WORK TO BE COMPLETED: In the data, extract each line that holds the string "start".

(Stored data)
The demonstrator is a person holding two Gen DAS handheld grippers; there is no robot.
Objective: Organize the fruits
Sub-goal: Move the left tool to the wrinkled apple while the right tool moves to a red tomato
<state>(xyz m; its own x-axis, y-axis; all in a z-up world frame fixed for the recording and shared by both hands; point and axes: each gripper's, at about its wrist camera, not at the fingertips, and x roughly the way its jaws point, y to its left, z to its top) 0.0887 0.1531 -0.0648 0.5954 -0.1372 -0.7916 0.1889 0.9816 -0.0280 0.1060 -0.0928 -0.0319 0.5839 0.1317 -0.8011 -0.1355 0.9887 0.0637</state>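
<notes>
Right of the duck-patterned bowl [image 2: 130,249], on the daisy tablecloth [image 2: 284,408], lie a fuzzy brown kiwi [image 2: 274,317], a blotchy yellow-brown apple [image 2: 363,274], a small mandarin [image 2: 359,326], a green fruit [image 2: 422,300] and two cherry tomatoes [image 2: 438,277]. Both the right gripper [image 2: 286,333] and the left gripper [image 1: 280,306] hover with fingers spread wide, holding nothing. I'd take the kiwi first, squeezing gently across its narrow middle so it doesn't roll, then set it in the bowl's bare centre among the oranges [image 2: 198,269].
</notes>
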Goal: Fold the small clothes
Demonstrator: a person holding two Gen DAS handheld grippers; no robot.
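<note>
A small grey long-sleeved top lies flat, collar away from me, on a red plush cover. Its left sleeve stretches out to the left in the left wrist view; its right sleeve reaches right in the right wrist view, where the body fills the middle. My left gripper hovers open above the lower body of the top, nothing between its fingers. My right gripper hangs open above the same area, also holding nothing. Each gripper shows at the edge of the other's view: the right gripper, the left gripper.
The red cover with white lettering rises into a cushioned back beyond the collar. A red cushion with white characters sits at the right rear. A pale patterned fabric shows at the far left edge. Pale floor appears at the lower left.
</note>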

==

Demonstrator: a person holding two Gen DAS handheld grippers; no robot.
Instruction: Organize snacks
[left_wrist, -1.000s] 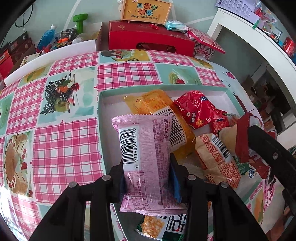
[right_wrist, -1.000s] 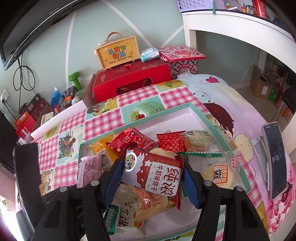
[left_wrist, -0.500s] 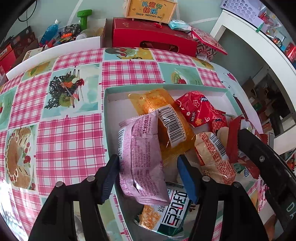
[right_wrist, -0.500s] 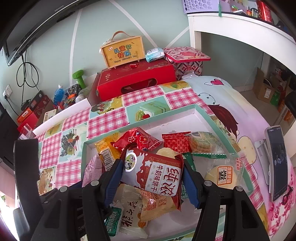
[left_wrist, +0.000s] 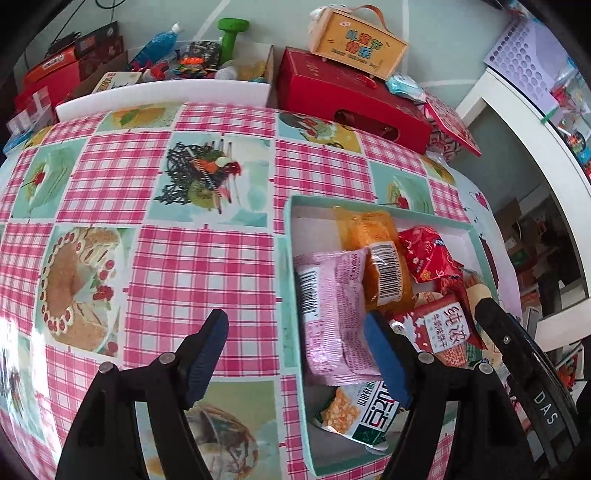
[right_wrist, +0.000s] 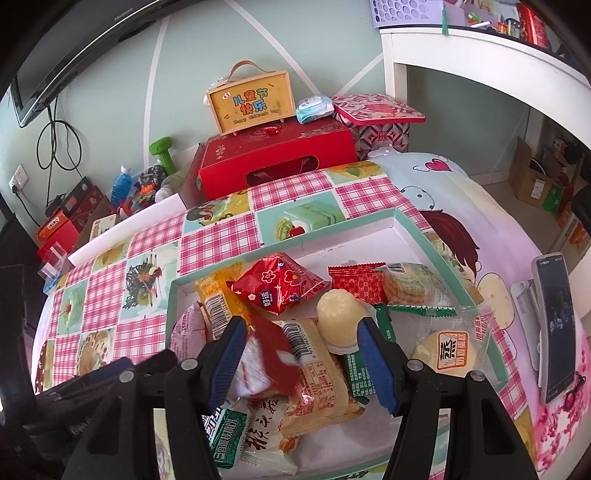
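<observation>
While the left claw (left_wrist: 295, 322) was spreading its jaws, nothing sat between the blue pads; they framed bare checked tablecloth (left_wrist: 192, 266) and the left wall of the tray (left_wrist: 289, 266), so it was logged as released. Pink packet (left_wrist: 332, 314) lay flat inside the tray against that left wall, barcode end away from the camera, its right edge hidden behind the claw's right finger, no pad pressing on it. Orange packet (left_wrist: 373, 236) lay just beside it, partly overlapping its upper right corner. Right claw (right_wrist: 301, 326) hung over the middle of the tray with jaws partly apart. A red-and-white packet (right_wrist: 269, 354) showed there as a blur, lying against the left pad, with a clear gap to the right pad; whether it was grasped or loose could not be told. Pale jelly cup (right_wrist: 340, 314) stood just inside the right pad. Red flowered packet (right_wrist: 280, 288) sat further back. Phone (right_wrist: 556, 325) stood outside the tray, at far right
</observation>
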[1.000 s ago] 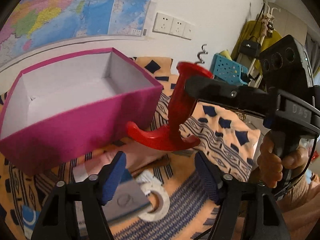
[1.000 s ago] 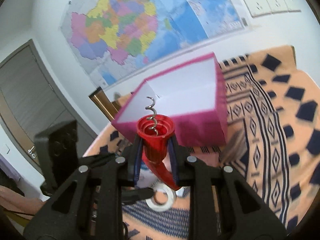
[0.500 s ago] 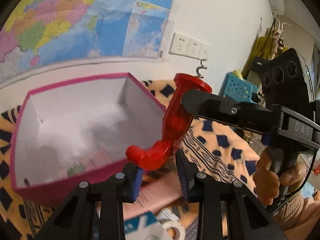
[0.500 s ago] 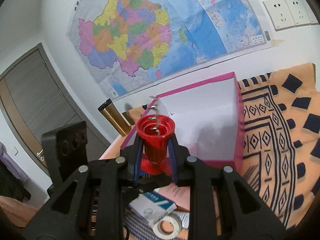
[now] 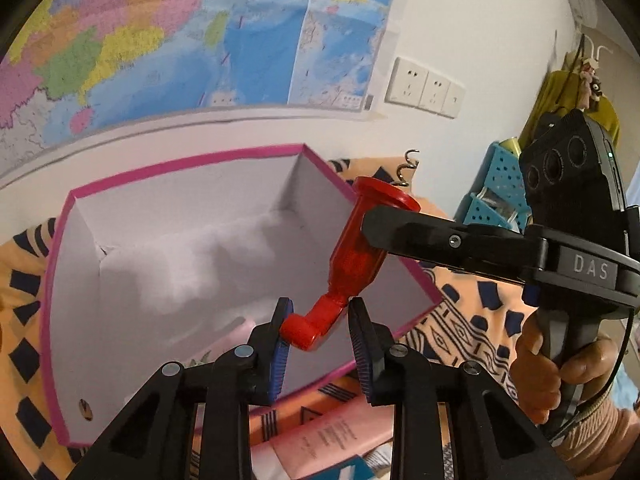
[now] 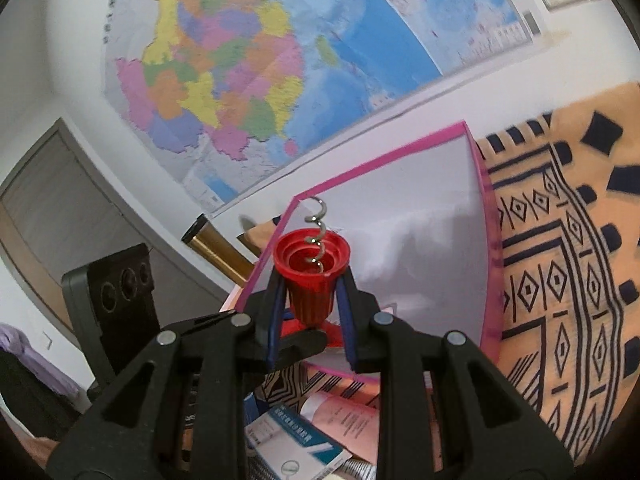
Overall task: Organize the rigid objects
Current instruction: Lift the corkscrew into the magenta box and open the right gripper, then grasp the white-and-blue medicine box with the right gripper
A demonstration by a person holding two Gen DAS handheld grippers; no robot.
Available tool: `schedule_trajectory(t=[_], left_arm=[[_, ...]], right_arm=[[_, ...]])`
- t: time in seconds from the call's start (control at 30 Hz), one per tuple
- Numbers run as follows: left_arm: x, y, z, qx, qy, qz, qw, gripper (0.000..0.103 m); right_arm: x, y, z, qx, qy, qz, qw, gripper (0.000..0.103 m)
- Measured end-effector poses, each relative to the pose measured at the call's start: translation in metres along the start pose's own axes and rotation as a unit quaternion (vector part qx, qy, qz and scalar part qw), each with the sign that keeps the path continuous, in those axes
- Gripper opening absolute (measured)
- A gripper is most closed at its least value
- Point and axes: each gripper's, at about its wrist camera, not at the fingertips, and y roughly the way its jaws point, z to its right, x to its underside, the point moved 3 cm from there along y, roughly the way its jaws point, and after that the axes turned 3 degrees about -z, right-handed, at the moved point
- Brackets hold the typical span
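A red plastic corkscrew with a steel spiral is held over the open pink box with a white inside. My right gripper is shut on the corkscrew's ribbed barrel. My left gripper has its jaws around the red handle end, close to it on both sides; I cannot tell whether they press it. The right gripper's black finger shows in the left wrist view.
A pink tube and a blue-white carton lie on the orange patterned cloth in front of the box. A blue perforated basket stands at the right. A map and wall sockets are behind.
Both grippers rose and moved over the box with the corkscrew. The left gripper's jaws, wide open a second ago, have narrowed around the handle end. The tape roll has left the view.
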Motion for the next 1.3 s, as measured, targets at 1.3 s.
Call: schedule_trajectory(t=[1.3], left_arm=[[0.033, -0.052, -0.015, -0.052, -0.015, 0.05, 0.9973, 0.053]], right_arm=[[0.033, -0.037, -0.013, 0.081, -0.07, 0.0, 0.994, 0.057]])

SOLUTION:
- t: time in seconds from the call's start (control at 30 Hz), one per tuple
- Measured end-effector poses, each relative to the pose measured at the call's start: translation in metres along the start pose's own axes and rotation as a unit quaternion (vector part qx, qy, qz and scalar part qw), each with the sign that keeps the path continuous, in those axes

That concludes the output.